■ To do
Copy out all lines bearing the word "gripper" from the listing below.

■ Information given
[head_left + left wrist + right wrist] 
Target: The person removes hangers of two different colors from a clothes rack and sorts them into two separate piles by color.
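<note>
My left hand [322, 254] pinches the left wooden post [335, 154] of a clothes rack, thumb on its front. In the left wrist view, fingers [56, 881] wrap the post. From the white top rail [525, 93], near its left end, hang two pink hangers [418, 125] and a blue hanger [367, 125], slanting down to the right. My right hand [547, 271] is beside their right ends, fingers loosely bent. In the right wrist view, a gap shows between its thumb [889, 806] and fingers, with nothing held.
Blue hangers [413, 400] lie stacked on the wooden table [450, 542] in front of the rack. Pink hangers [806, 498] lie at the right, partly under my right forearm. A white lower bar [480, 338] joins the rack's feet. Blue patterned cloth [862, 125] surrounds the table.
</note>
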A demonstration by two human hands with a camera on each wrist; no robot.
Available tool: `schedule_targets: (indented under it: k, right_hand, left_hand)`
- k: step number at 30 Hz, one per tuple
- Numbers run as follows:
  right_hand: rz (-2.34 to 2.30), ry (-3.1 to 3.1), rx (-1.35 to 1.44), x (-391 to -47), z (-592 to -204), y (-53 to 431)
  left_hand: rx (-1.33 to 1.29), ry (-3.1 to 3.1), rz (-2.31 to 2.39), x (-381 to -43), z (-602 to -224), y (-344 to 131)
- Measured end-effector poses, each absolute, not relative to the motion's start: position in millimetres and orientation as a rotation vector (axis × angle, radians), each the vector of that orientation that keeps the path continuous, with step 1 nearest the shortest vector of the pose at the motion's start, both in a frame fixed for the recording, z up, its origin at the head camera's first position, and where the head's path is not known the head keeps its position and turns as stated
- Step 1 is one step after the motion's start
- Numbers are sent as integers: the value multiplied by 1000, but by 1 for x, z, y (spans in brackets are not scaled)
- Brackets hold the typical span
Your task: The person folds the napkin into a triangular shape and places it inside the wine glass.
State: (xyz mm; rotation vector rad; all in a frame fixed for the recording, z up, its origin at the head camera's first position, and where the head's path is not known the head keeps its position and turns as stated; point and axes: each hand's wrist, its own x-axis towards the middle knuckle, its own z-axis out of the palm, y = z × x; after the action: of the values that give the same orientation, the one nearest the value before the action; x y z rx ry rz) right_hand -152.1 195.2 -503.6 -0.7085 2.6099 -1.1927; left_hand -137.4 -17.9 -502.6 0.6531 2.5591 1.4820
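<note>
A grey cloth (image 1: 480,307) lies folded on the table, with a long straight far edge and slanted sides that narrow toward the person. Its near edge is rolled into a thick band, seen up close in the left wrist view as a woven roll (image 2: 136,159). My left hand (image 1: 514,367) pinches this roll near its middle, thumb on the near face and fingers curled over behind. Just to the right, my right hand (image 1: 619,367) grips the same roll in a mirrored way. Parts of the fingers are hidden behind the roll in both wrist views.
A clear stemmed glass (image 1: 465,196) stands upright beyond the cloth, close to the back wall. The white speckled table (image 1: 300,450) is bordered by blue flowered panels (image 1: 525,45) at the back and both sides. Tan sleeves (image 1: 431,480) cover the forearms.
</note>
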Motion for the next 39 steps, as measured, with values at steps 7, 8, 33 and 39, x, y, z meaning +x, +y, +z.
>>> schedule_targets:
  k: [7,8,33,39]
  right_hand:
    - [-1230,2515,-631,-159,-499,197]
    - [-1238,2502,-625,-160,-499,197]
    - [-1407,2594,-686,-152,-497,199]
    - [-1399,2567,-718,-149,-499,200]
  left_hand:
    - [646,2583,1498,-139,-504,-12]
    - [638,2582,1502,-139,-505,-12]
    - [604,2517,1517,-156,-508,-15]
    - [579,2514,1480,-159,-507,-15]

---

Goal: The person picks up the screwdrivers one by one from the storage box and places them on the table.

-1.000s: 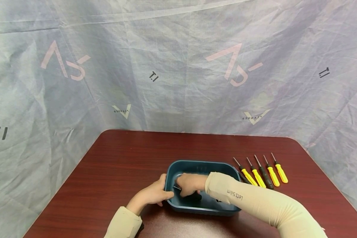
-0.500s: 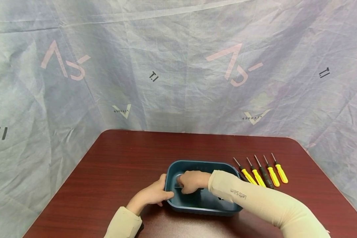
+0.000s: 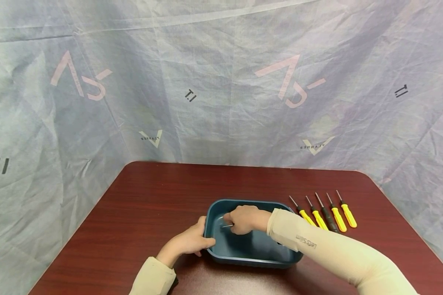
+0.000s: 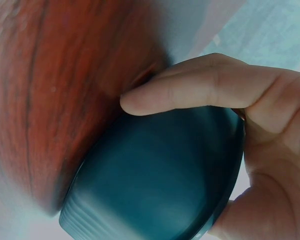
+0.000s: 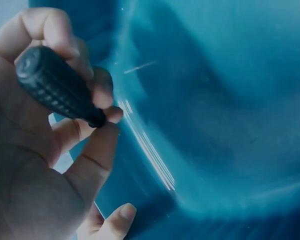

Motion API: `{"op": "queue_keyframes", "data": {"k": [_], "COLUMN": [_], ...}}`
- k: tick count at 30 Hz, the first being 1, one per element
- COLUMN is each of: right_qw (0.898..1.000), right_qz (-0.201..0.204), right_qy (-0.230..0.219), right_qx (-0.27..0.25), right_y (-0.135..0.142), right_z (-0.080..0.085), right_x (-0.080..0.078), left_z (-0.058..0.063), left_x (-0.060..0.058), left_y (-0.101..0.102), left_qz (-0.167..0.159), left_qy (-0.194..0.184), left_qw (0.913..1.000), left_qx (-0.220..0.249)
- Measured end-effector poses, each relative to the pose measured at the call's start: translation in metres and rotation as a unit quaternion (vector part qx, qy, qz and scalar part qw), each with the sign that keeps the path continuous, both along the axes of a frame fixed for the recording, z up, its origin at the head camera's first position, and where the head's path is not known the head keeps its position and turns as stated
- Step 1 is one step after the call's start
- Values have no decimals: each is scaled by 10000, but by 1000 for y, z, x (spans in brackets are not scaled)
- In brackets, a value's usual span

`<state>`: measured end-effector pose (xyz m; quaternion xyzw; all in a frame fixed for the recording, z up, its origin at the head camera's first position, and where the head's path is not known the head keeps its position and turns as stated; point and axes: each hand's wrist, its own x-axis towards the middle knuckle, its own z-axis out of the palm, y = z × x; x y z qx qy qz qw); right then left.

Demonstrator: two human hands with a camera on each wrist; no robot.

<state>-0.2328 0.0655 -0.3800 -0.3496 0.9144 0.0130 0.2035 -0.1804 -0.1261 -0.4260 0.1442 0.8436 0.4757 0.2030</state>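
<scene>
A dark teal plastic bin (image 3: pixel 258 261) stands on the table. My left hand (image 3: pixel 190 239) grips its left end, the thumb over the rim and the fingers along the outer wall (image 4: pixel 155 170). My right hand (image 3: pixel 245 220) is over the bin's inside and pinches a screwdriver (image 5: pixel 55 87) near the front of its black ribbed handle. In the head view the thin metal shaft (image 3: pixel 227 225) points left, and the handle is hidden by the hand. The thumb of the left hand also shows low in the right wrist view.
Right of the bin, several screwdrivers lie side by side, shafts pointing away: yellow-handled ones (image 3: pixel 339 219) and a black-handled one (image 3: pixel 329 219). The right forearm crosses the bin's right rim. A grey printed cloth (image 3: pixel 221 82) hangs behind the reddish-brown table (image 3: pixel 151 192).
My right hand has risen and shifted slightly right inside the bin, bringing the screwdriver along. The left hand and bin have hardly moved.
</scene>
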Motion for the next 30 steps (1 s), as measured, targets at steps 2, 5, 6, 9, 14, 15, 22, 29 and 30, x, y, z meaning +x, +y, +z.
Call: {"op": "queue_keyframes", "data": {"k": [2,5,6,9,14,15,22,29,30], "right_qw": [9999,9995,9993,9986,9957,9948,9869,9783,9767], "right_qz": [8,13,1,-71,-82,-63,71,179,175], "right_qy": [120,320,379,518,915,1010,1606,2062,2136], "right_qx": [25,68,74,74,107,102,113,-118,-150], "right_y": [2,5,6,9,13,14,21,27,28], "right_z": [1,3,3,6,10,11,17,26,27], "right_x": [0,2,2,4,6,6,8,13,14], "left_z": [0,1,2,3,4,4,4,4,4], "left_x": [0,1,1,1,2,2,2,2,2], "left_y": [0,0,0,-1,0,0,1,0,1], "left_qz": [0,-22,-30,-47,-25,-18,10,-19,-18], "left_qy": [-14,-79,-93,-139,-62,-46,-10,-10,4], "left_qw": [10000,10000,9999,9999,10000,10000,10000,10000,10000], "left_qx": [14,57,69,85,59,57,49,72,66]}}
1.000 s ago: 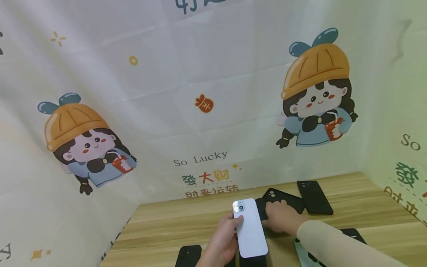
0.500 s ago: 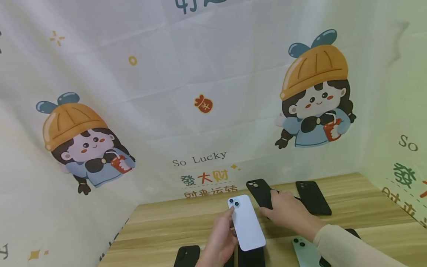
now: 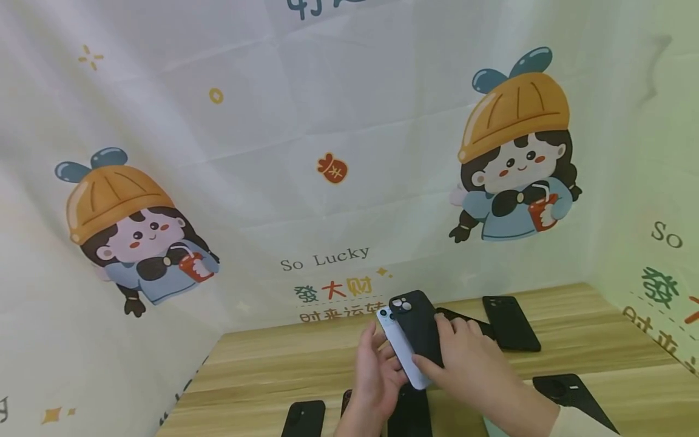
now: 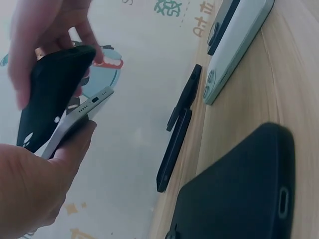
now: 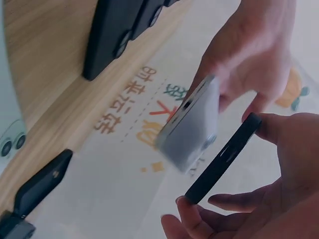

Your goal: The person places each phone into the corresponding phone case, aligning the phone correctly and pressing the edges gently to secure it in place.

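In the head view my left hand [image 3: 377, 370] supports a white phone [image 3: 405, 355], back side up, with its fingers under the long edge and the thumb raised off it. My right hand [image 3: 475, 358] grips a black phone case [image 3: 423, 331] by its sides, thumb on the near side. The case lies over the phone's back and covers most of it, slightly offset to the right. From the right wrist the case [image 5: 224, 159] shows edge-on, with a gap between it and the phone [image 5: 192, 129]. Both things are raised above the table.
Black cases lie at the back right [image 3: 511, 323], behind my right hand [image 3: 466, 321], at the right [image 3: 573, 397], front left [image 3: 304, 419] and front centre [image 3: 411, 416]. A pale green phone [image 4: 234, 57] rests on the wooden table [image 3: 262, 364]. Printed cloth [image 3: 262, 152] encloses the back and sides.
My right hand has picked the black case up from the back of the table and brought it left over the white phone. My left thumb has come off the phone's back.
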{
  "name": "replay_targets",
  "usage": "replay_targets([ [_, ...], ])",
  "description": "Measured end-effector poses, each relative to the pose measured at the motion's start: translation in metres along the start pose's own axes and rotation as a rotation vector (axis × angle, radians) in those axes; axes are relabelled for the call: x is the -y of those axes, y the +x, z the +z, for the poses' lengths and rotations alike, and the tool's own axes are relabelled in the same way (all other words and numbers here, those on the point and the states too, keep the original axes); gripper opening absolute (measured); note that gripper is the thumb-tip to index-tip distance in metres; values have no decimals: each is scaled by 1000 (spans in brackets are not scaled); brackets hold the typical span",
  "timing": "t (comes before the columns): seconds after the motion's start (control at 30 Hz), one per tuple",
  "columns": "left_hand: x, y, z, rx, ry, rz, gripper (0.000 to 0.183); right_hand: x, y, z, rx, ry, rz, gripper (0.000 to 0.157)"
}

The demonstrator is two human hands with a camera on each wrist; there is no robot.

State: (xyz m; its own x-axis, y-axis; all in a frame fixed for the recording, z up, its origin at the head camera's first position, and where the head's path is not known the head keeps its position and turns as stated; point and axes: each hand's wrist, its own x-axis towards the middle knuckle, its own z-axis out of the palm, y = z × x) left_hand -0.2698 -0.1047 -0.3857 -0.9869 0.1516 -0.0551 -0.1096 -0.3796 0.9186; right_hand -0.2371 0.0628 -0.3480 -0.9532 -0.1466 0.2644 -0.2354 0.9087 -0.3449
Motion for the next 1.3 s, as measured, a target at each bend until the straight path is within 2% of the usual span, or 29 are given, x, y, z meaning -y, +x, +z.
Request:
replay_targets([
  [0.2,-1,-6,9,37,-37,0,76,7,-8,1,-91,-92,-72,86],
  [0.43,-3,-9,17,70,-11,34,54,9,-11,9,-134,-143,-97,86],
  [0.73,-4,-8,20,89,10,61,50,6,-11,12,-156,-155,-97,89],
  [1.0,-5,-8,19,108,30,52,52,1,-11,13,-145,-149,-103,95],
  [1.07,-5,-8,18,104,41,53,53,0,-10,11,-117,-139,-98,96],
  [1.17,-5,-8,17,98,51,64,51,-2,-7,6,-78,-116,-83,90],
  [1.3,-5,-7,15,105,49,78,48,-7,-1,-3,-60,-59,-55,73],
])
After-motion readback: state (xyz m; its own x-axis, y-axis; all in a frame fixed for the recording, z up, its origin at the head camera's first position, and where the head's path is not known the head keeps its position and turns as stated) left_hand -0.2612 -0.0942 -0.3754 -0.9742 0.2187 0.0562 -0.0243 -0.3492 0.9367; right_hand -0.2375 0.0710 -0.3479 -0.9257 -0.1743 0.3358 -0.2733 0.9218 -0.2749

■ Finished task
  "description": "Measured end-effector poses, each relative to the pose measured at the motion's start: translation in metres along the start pose's own axes and rotation as a rotation vector (axis × angle, radians) in those axes; axes are relabelled for the call: x is the -y of those axes, y the +x, z the +z, for the poses' lengths and rotations alike, and the tool's own axes are relabelled in the same way (all other words and numbers here, those on the point and the states too, keep the original axes); gripper opening absolute (measured); note that gripper is the thumb-tip to index-tip distance in metres; values have no decimals: each is scaled by 1000 (spans in brackets are not scaled); brackets hold the typical span",
  "columns": "left_hand: x, y, z, rx, ry, rz, gripper (0.000 to 0.183); right_hand: x, y, z, rx, ry, rz, gripper (0.000 to 0.157)"

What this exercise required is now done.